I'm Andrew Hoefling, and I work for FileOnQ as a Lead Software Engineer building mobile technologies for Government, Financial and First Responders using Xamarin.

Azure

8/27/2020

Uploading Large Files to Azure Blob Storage in C#

Azure Blob Storage is a great tool for storing any type of file for easy access in your app. The APIs allow you to easily upload and download files of any type which integrates with many popular languages and frameworks. If the SDK isn't supported you can always fall back right to the RESTful endpoints (which I wouldn't recommend, unless you absolutely have to).

The SDK is great for small files, but it there are extra steps for handling large files both on client side and SDK usage. Let's go over the basics and how to extend it to support large files.

.NET Library (v11)

UPDATE - 10/16/2020

It was pointed out to me this is using v11 and not v12. When I originally wrote this blog I was using the NuGet Microsoft.Azure.Storage.Blob which has now been deprecated and moved to Azure.Storage.Blobs.
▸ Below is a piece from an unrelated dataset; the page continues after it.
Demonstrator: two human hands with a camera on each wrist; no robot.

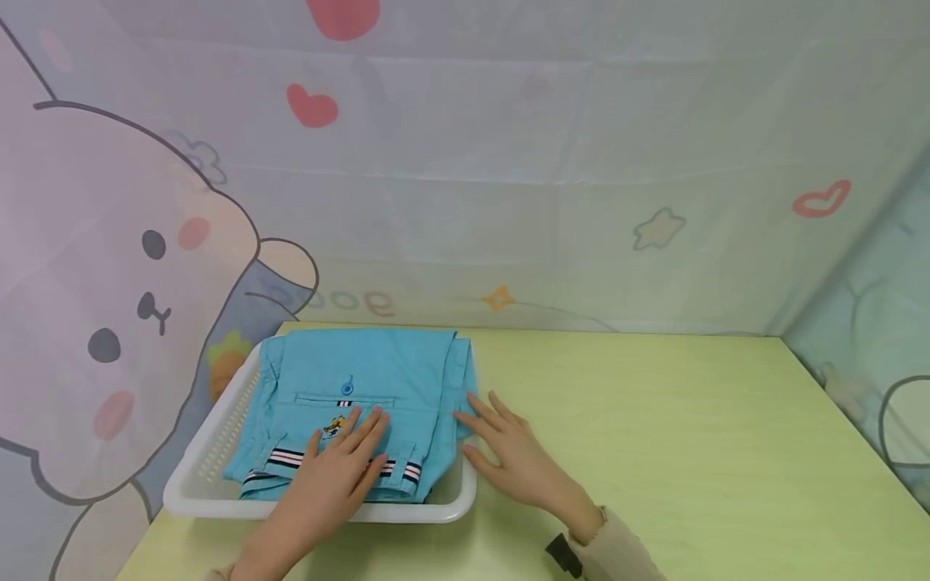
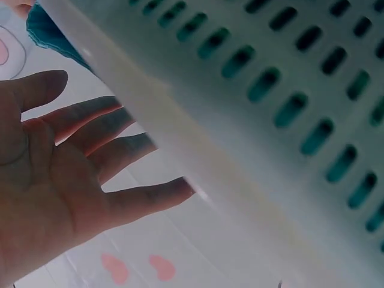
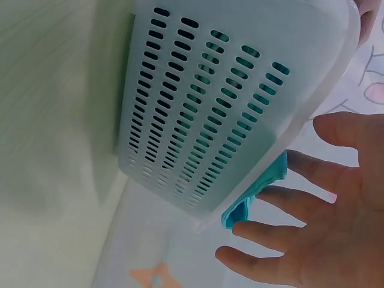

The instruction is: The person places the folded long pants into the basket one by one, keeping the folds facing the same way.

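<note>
Folded turquoise trousers (image 1: pixel 385 355), with a buttoned pocket and striped waistband trim, lie in a white plastic basket (image 1: pixel 211 507) in the head view. My left hand (image 1: pixel 330 476) is spread over them near the waistband, fingers extended. At the basket's right side my right hand (image 1: pixel 519 456) has its fingers apart, the tips by the trousers' edge. The right wrist view shows turquoise cloth (image 3: pixel 258 186) hanging over the rim beside those fingers; whether they touch it I cannot tell. In the left wrist view the basket's wall (image 2: pixel 198 114) covers the left fingertips.
The basket stands on the left part of a pale yellow-green table (image 1: pixel 654 436). Behind the table hangs a printed cloth backdrop (image 1: pixel 465 226) with hearts and a large cartoon animal. A black object (image 1: pixel 563 555) sits by the right sleeve (image 1: pixel 617 549).
</note>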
The latest and greatest version is v12 which is available in the NuGet referenced below. This article focuses on v11 and the implementation details may be different.

This article will be using the v11 library to upload files to Azure Blob Storage. It can be confusing to find the correct documentation and NuGet reference, we are going to use the links below:

NuGet: Azure.Storage.Blobs
Documentation: https://docs.microsoft.com/en-us/azure/storage/blobs/storage-quickstart-blobs-dotnet

Assumptions

This article is going to make a couple assumptions as it focuses on a particular problem with uploading large files in Azure Blob Storage

Azure Blob Storage Exists
Connection String
Steam of file to upload
- byte[]
- File Stream
- Buffered Stream
- etc.

If you need help getting started, look at the documentation link above as it is the quick start guide. Once you get the basic upload/download done come back here to follow along for large file uploads.

Basic Upload

Let's define a basic upload class to help with our implementation. This class will encapsulate our connection to Azure Blob Storage. You should use your connection string generated by your resource. Let's start by creating our constructor that uses the connection string and then generates an proper instance of CloudBlobContainer.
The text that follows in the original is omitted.